▶ **Activity**
When the string "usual" occurs in a line of the records, show that line.

▶ **Data under study**
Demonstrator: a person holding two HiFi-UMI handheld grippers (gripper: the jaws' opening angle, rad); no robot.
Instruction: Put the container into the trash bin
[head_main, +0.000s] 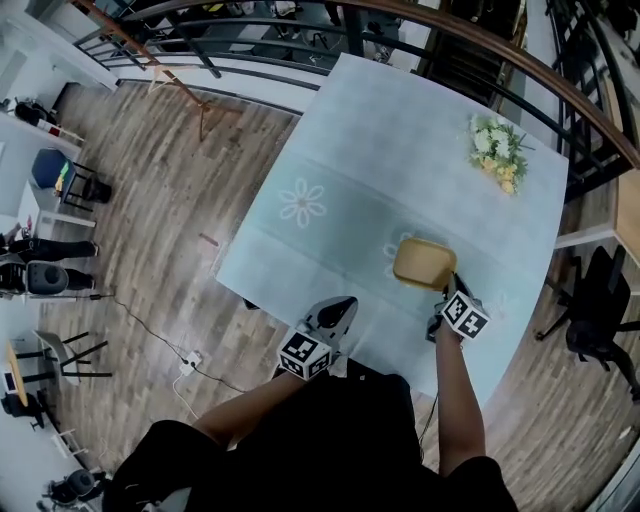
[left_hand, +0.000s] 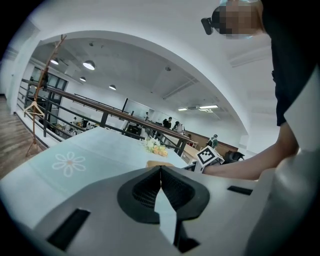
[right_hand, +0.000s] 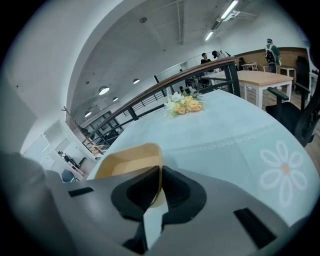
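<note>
While the wide tabletop (head_main: 330, 150) under its pale blue cloth with white daisy prints fills most of the head view, the shallow tan rectangular container (head_main: 424, 262) is over its near right part. The right gripper (head_main: 449, 287) has its jaws pinching the container's thin near wall. To its left, at the tabletop's near edge, the left gripper (head_main: 343, 308) is empty, jaws pressed together. A small bouquet of white and yellow flowers (head_main: 497, 152) lies near the far right corner.

Before me a pale blue table (head_main: 380, 140) bears a bouquet (head_main: 497, 152) near its far corner; a black chair (head_main: 603, 312) stands beside.
</note>
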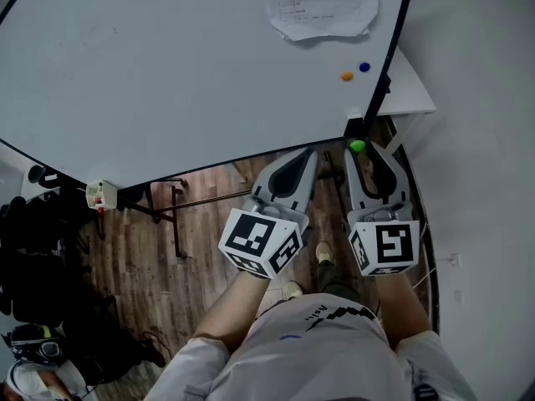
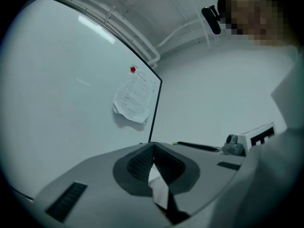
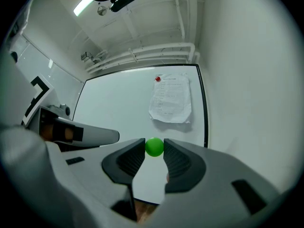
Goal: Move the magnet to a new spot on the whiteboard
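Note:
A round green magnet sits pinched between the tips of my right gripper, which is shut on it; in the head view the green magnet shows at the tip of the right gripper, held off the whiteboard near its lower right corner. My left gripper hangs beside it with its jaws closed and nothing between them; the left gripper shows its pads pressed together. An orange magnet and a blue magnet stick to the board.
A sheet of paper hangs on the board, pinned by a red magnet. The board's black frame edge runs down the right. Its stand legs rest on wooden floor, with dark bags at left. A white wall is close on the right.

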`<state>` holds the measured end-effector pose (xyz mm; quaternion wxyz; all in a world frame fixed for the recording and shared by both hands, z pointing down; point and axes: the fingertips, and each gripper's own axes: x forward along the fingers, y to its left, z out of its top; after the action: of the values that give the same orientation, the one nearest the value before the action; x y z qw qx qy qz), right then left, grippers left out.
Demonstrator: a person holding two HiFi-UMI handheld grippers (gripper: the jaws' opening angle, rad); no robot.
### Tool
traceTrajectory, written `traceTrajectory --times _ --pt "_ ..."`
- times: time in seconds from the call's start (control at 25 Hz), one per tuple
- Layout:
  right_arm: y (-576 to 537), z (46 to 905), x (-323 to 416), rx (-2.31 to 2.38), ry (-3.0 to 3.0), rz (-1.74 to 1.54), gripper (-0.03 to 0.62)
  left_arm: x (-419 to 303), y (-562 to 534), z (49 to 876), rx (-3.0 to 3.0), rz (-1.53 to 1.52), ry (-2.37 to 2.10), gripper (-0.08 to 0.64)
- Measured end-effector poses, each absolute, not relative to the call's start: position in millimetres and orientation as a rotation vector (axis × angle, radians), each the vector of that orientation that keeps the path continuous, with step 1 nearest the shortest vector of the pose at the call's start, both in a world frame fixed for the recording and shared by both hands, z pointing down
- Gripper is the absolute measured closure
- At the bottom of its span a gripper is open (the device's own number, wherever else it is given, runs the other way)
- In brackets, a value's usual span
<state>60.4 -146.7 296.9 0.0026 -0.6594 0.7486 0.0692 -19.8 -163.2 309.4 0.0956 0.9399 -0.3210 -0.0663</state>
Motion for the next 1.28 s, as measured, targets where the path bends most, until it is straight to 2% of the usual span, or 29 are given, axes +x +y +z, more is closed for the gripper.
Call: traceTrajectory --times 0.6,1.28 --pt "-178 322 105 -2.094 2.337 0.132 0.463 27 -190 327 2.788 -0.147 -0.929 0.551" --pt "-286 387 175 -2.094 2.365 -0.039 0.463 77 -270 365 2.752 -0.055 -1.033 0.551"
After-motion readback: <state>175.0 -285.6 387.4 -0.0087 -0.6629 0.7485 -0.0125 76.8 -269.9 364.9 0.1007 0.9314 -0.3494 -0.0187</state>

▶ **Reply**
- In brackets, a value's usual span
Motion for the next 1.28 s, as measured, targets where the path bends most, until it is straight to 2% of the usual span, or 29 are given, axes +x +y +z, more is closed for the gripper.

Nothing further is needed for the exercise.